> _STORED DATA_:
--------------------------------------------------

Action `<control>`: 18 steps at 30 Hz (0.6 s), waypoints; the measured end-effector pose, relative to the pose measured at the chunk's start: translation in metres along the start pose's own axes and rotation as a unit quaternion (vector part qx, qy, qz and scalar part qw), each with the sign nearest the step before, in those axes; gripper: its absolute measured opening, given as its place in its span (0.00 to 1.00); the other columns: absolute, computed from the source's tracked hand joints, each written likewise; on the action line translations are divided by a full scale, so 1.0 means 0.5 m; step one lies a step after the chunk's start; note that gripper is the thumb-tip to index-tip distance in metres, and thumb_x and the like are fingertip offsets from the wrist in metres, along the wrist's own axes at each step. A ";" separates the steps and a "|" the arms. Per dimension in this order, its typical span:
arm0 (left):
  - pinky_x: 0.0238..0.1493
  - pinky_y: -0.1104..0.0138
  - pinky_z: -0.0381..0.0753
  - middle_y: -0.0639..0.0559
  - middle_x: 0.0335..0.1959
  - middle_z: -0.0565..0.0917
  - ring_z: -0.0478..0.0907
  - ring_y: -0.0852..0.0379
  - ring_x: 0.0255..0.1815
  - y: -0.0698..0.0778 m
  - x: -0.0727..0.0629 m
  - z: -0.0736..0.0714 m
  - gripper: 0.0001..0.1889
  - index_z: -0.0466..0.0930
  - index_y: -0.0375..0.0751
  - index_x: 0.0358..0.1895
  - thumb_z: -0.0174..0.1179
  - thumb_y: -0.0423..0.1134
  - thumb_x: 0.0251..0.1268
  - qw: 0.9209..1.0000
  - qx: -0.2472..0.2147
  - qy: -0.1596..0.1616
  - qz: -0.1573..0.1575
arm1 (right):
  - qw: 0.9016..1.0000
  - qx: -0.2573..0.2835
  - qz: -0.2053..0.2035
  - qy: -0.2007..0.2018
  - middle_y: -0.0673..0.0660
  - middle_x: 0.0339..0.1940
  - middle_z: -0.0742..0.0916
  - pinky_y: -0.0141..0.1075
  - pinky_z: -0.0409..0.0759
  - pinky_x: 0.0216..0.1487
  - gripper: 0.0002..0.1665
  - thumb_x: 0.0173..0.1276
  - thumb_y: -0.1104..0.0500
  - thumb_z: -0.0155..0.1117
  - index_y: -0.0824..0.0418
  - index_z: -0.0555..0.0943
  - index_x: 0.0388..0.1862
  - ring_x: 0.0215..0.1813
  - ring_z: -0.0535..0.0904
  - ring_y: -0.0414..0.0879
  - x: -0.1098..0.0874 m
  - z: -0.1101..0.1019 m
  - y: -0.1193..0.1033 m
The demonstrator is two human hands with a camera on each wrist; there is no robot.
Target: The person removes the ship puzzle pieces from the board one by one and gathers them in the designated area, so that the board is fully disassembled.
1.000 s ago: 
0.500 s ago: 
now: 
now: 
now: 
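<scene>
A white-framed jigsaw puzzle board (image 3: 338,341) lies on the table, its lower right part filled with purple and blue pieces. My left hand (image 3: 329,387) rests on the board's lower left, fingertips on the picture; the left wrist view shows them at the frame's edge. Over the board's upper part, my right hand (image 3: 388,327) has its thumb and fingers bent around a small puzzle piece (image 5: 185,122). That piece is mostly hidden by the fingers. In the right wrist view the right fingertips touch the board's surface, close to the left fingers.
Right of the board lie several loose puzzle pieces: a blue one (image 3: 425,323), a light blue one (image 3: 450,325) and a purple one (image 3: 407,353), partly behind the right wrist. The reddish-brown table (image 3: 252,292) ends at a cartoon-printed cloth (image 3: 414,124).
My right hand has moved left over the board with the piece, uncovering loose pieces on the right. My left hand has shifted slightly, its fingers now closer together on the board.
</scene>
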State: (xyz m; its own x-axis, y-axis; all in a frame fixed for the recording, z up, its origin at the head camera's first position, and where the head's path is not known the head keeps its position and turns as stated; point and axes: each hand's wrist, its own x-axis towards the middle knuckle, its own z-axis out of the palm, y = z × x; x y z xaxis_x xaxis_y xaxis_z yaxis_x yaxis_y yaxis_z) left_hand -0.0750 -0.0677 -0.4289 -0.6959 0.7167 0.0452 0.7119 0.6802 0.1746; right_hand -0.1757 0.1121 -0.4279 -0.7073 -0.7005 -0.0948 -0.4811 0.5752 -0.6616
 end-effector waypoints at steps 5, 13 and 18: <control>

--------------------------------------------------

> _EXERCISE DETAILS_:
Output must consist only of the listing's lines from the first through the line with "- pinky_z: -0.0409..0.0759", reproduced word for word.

> _TASK SOLUTION_:
Action `<control>`: 18 steps at 30 Hz (0.6 s), waypoints; the measured end-effector pose, relative to the pose measured at the chunk's start: translation in metres along the start pose's own axes and rotation as a unit quaternion (vector part qx, qy, qz and scalar part qw), each with the sign nearest the step before, in those axes; gripper: its absolute measured opening, given as its place in its span (0.00 to 1.00); the other columns: absolute, computed from the source's tracked hand joints, each written likewise; on the action line translations are divided by a full scale, so 1.0 means 0.5 m; step one lies a step after the chunk's start; note that gripper is the thumb-tip to index-tip distance in metres, and thumb_x and the like are fingertip offsets from the wrist in metres, along the wrist's own axes at each step. A ";" separates the steps and a "|" the arms. Per dimension in this order, its typical span:
arm0 (left):
  - pinky_x: 0.0238..0.1493
  - pinky_y: -0.1104..0.0138
  - pinky_z: -0.0381..0.0753
  - middle_y: -0.0639..0.0559
  - middle_x: 0.0335..0.1959
  - middle_z: -0.0565..0.0917
  - ring_z: -0.0478..0.0907
  - ring_y: -0.0852..0.0379
  - ring_x: 0.0255..0.1815
  - y: -0.0698..0.0778 m
  - x: -0.0727..0.0629 m
  - z: -0.0736..0.0714 m
  - gripper: 0.0001..0.1889
  - index_z: -0.0466..0.0930
  - index_y: -0.0375..0.0751
  - index_x: 0.0358..0.1895
  - thumb_z: -0.0174..0.1179
  - thumb_y: -0.0423..0.1134
  - thumb_x: 0.0251..0.1268
  - qw: 0.9209..1.0000
  - qx: -0.2472..0.2147
  - qy: -0.1596..0.1616
  - qz: -0.1573..0.1575
arm1 (right):
  - qw: 0.9016..1.0000
  - qx: -0.2573..0.2835
  - qz: -0.2053..0.2035
  - qy: -0.2007..0.2018
  - middle_y: -0.0673..0.0660
  - middle_x: 0.0339..0.1940
  - middle_z: -0.0742..0.0916
  - pinky_y: -0.0141..0.1075
  - pinky_z: -0.0409..0.0759

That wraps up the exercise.